Required action: For the records that follow, return only the count of lines containing the string "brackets".

Record extracts:
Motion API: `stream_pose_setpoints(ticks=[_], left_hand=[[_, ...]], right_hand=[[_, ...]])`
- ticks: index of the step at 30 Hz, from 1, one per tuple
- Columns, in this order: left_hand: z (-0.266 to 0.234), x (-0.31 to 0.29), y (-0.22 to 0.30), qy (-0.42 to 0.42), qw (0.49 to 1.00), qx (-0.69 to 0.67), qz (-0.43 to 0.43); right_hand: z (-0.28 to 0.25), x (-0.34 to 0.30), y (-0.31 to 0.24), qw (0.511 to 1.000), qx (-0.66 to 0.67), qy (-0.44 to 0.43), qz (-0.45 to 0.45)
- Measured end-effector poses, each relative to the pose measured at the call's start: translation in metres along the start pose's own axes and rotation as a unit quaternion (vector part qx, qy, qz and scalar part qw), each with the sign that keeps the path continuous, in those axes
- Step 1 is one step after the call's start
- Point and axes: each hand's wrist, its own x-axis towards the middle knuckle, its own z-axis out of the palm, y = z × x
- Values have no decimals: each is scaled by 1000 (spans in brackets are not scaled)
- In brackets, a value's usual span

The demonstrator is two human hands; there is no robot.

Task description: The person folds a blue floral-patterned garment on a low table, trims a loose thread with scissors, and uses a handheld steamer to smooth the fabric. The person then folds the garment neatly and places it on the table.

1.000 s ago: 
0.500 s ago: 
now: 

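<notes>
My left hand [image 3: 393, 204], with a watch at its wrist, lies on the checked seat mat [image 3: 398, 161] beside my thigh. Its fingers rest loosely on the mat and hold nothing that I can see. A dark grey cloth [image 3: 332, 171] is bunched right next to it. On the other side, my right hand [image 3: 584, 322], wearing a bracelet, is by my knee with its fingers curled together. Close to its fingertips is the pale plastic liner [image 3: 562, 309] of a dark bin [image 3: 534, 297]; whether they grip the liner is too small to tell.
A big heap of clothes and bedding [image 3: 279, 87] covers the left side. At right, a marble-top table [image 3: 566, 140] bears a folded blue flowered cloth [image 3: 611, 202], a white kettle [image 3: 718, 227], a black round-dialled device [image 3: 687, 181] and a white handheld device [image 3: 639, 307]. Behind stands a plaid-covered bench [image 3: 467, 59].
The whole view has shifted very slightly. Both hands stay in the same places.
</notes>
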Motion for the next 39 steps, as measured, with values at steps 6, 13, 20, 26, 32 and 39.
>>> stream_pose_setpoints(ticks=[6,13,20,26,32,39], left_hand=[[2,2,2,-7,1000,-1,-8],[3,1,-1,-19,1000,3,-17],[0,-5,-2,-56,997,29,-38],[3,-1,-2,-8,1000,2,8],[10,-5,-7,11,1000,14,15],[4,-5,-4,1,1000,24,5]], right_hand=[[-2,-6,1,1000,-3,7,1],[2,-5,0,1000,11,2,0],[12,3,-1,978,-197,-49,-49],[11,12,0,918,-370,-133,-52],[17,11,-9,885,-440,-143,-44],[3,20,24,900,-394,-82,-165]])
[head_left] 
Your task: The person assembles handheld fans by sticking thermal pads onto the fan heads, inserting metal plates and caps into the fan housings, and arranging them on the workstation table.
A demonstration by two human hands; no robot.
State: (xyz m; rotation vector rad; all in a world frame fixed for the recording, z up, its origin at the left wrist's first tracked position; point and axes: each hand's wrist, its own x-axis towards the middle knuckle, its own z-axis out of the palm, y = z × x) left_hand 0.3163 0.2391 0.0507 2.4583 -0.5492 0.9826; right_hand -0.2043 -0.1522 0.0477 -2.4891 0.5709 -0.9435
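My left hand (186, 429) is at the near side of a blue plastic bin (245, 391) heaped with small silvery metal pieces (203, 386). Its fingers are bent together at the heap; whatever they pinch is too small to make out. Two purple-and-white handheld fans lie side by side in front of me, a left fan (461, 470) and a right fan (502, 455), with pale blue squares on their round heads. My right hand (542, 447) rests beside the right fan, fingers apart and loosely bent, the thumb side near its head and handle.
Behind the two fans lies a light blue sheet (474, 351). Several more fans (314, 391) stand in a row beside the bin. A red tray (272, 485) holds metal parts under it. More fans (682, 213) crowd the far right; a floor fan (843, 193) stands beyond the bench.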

Answer to the problem: 2